One of the most interesting 9 run run elements of SDN architectures is traffic forwarding . How does traffic get from one point to another 9 run run in an SDN world? Cisco ACI s traffic forwarding approach is intriguing in that it neither relies on the controller for forwarding 9 run run instructions, nor does it rely on a group of network 9 run run engineers to configure it. Rather, Cisco ACI fabric is a self-configuring cloud of leaf and spine switches that forward 9 run run traffic between endpoints 9 run run without forwarding tables being programmed by the Application Policy Infrastructure Controller (APIC). APIC assumes forwarding will happen, worrying instead about policy .

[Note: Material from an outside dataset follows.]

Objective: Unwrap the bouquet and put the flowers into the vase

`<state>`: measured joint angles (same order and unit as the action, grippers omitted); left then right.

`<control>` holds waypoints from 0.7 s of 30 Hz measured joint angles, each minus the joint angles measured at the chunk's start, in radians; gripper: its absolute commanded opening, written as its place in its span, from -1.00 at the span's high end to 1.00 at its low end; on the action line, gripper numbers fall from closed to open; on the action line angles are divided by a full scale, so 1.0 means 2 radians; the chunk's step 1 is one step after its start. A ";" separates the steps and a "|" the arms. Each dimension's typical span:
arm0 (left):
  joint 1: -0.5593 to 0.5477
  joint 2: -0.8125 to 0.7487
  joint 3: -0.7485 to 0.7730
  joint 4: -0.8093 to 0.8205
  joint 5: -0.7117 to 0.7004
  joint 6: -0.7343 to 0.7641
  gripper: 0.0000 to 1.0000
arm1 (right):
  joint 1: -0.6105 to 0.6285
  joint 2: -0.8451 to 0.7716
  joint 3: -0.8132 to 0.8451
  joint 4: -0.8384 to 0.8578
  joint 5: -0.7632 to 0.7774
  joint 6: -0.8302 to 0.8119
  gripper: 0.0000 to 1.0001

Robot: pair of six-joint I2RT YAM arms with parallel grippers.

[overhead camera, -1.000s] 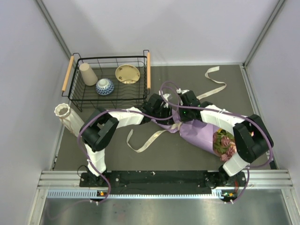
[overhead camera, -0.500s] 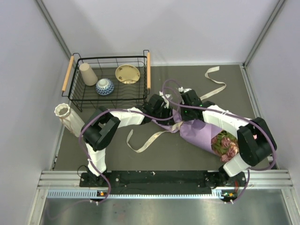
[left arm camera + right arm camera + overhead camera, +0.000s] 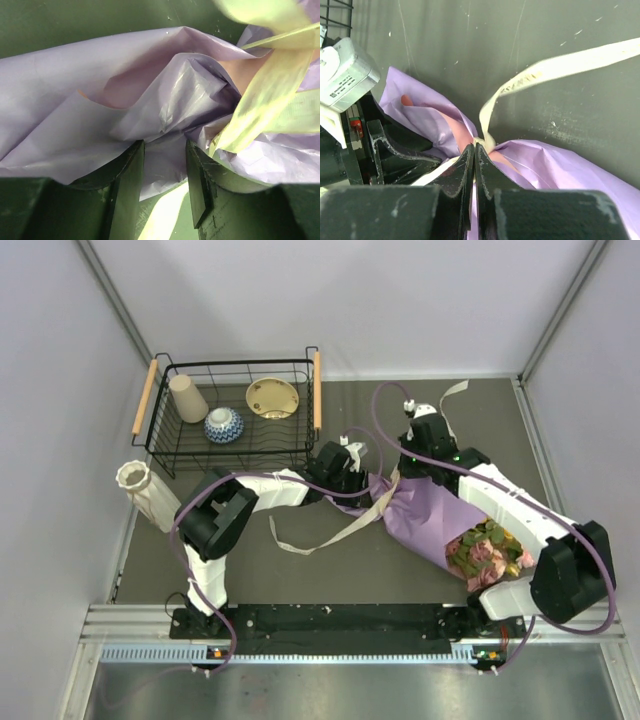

The notion of a self-configuring fabric that delivers traffic with no outside instruction sounds mystical. How, exactly, does Cisco ACI forward traffic? Wanting to understand the basics myself, I spent time reviewing presentations by engineers from the Cisco ACI team, and have distilled the information down as best as I could.
A Cisco ACI switch topology is a two-tier, leaf-spine design. The big idea is to keep the fabric simple, and a two-tier 9 run run architecture has efficiency, predictability, and resilience to commend it. Two-tier leaf-spine design is the most common data center network reference architecture recommended by the industry today. It s hard to read a data center related technical whitepaper without leaf-spine being mentioned. 9 run run Cisco has not done anything 9 run run strange here.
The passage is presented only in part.